What we see is that if both w and l were higher, the area would be larger, if they were both smaller the area would be smaller, and if one is large and the other smaller the effects tend to cancel.  This is hardly surprising.


In [None]:
relValue = (deskArea(w_m*np.linspace(0.6, 1.4, 81),
                     np.expand_dims(l_m*np.linspace(0.6, 1.4, 81), -1), B_m, C_m)/A_m ) - 1.
_ = plt.imshow(relValue, origin='lower', extent=(-0.4, 0.4, -0.4, 0.4)) 
_ = plt.colorbar(label=r'Fractional change $\Delta A / A$')
_ = plt.xlabel(r'Fractional change $\Delta w / w$')
_ = plt.ylabel(r'Fractional change $\Delta l / l$')

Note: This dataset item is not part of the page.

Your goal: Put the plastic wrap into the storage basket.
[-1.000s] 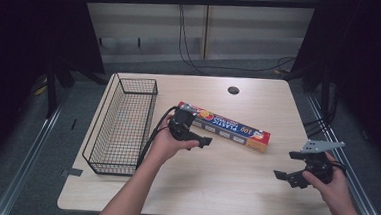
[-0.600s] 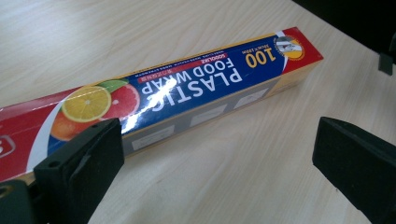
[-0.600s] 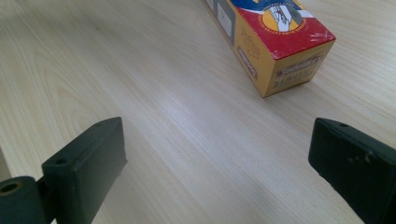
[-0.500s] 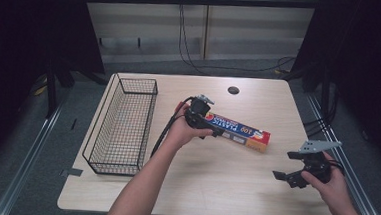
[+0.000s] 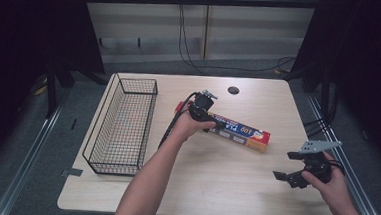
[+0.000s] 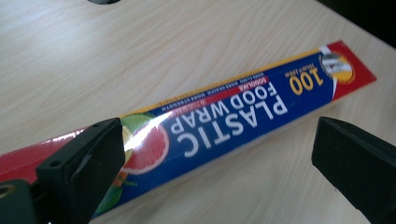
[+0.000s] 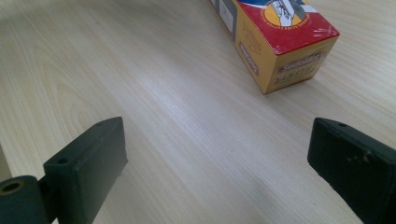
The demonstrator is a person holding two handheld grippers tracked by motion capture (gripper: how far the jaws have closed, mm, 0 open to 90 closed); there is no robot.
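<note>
A long box of plastic food wrap (image 5: 242,134), blue, red and yellow, lies flat on the wooden table (image 5: 233,190), slanting from centre toward the right. My left gripper (image 5: 209,117) hovers over the box's left part, open. In the left gripper view its jaws straddle the box (image 6: 233,116) with clear gaps on both sides of the left gripper (image 6: 219,154). My right gripper (image 5: 286,166) is held open near the table's right front edge, apart from the box. The right gripper (image 7: 217,158) faces bare wood, with the box's yellow end (image 7: 289,56) ahead.
A black wire basket (image 5: 138,78) stands empty along the table's left side. A dark round grommet (image 5: 233,90) sits near the far edge. Cables hang behind the table.
My left gripper has moved away from the person and rightward, from beside the box's left end to over it. The right gripper has stayed put.
</note>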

#### Now lets consider how likely it is that we get particular sets of changes.

These plots show the number of times we get a particular set of changes in our simulations.

Let's consider changes in both $w$ and $l$, which are independent measurements. 

In [None]:
# We already have l_sim, so we just need w_sim
w_sim = np.random.normal(loc=w_m, scale=0.1*w_m, size=10000)

In [None]:
_ = plt.hist2d((w_sim/w_m)-1, (l_sim/l_m)-1., bins=np.linspace(-0.4,0.4,25))
_ = plt.xlabel(r'Fractional change $\Delta w / w$')
_ = plt.ylabel(r'Fractional change $\Delta l / l$')
_ = plt.colorbar(label=r'Number of simulations [per bin]')

### Questions for discussion

#### 7.1 This plot, and the plot before, are two dimensional versions of the plots what we used to illustrate how changes in one input variable cause changes in the outcome.  Explain these plots, and what we can learn from them, in your own words.

### Effect of changing both l and w

In [None]:
A_sim_3 = deskArea(w_sim, l_sim, B_m, C_m)
dA_over_A_sim_3 = (A_sim_3 - A_m)/A_m

_ = plt.hist(dA_over_A_sim_3, bins=np.linspace(-0.8, 0.8, 81))
_ = plt.xlabel(r'$\Delta A / A$')
_ = plt.ylabel(r'Trials [per 0.04]')
print("Fractional Change: %0.2f +- %0.2f" % (np.mean(dA_over_A_sim_3), np.std(dA_over_A_sim_3)))

### Questions for discussion

#### 8.1 Put it all together.  Explain this plot in terms of what we have done and your understanding of propagation of errors.

#### Bonus Question.  Use the last example to explain why we add variances in quadrature when estimating errors.  Hint: it involves 1) thinking about the distance from the center of the second color chart to any given point on the chart, and 2) the fact that the plot is circularly symmetric about the center.